**What you should do:**
Repeat the entries below exactly. Begin with the first line and end with the line that contains "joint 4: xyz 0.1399".

**Data excerpts:**
Content starts

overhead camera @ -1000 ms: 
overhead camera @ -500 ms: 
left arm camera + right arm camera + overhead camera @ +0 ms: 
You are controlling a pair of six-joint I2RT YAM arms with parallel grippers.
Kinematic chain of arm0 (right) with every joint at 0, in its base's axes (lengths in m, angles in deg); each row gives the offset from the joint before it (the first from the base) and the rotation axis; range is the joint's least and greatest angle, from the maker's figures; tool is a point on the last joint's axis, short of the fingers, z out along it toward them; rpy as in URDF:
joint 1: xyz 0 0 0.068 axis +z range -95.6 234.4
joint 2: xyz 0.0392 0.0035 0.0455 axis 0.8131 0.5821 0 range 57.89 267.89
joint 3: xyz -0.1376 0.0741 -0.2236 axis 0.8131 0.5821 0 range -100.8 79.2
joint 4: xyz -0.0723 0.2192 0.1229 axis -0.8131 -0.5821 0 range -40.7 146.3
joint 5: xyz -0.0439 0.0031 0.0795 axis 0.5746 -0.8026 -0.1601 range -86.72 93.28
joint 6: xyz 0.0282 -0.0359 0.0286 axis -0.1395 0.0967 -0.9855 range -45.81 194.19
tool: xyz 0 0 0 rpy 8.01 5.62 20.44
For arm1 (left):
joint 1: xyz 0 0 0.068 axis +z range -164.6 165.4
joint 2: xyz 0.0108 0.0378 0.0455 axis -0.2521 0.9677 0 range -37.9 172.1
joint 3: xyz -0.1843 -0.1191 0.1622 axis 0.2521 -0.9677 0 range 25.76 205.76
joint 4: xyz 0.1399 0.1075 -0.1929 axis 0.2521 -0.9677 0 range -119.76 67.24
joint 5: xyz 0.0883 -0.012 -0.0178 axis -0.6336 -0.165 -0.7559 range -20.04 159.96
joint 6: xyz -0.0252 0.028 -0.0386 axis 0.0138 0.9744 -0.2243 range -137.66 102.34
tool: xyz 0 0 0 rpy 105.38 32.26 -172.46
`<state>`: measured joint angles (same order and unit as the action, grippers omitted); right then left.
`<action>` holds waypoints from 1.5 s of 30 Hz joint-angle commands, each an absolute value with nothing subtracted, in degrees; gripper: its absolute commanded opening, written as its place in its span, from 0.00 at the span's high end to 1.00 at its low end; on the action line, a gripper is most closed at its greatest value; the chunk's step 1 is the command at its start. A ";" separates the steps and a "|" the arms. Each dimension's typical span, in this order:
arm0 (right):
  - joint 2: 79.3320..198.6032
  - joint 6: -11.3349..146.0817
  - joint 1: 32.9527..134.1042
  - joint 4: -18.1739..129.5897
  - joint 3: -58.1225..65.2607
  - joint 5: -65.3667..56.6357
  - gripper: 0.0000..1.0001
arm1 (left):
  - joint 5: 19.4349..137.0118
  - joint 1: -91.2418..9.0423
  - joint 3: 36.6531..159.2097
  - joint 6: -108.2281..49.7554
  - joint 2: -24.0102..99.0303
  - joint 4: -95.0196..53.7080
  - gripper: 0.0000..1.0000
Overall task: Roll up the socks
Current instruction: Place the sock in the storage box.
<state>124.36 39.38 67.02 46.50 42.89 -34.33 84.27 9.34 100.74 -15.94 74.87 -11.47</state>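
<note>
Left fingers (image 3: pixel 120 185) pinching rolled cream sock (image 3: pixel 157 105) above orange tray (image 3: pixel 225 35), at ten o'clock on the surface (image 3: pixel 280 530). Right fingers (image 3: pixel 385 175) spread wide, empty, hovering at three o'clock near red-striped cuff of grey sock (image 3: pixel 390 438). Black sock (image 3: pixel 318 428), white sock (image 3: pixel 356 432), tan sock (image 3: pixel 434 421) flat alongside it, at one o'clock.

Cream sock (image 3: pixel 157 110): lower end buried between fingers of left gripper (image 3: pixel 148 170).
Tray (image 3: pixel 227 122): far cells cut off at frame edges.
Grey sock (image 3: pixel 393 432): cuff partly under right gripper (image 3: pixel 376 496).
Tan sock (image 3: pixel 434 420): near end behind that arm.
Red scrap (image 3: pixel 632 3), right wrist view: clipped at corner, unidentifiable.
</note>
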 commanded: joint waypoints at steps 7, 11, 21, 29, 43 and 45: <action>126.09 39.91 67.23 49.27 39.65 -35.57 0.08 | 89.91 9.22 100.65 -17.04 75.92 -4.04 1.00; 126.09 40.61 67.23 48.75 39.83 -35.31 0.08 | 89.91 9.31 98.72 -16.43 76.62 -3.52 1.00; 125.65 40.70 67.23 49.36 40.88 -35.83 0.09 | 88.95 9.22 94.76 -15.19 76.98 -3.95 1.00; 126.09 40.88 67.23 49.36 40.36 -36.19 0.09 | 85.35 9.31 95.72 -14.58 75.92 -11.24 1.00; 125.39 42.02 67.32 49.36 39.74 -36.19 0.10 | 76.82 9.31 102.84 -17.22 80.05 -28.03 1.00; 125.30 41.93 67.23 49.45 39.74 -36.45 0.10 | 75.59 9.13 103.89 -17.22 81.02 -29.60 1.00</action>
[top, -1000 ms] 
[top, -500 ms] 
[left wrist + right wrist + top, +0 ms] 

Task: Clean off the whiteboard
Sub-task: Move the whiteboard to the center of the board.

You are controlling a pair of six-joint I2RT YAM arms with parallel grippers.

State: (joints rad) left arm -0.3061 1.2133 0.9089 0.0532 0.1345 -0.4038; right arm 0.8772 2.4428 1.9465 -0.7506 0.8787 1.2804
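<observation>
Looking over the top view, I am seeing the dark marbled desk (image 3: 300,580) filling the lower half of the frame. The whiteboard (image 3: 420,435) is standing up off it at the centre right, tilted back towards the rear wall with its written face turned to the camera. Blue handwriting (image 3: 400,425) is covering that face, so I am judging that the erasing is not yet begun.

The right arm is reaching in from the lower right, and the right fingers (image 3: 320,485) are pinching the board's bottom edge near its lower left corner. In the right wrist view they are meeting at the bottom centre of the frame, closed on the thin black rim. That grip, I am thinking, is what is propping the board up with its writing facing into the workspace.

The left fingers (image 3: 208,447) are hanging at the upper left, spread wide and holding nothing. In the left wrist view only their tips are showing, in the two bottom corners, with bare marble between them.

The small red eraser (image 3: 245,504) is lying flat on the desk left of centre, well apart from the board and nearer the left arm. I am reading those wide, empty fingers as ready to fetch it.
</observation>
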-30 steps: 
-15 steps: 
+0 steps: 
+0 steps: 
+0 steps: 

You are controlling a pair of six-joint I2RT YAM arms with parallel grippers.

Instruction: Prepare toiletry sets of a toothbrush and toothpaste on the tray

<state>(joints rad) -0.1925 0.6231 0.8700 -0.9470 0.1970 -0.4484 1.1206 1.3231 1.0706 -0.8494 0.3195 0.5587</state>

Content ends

**Completed exercise:**
overhead camera @ -1000 ms: 
overhead camera @ -500 ms: 
left arm camera + right arm camera + overhead camera @ +0 ms: 
You are controlling a pair of six-joint I2RT YAM arms with parallel grippers.
Kinematic chain of arm0 (right) with every joint at 0, in its base's axes (lengths in m, angles in deg); each row gives the offset from the joint before it (the first from the base) and the rotation axis; range is the joint's least and greatest angle, from the maker's figures; tool is a point on the last joint's axis, short of the fingers, z out along it toward them; rpy as in URDF:
joint 1: xyz 0 0 0.068 axis +z range -95.6 234.4
joint 2: xyz 0.0392 0.0035 0.0455 axis 0.8131 0.5821 0 range 57.89 267.89
joint 3: xyz -0.1376 0.0741 -0.2236 axis 0.8131 0.5821 0 range -100.8 79.2
joint 4: xyz -0.0723 0.2192 0.1229 axis -0.8131 -0.5821 0 range -40.7 146.3
joint 5: xyz -0.0439 0.0031 0.0795 axis 0.5746 -0.8026 -0.1601 range -86.72 93.28
joint 6: xyz 0.0282 -0.0359 0.0286 axis -0.1395 0.0967 -0.9855 range -45.81 194.19
tool: xyz 0 0 0 rpy 8.01 5.62 20.44
For arm1 (left):
joint 1: xyz 0 0 0.068 axis +z range -164.6 165.4
joint 2: xyz 0.0108 0.0378 0.0455 axis -0.2521 0.9677 0 range -37.9 172.1
joint 3: xyz -0.1843 -0.1191 0.1622 axis 0.2521 -0.9677 0 range 25.76 205.76
joint 4: xyz 0.1399 0.1075 -0.1929 axis 0.2521 -0.9677 0 range -119.76 67.24

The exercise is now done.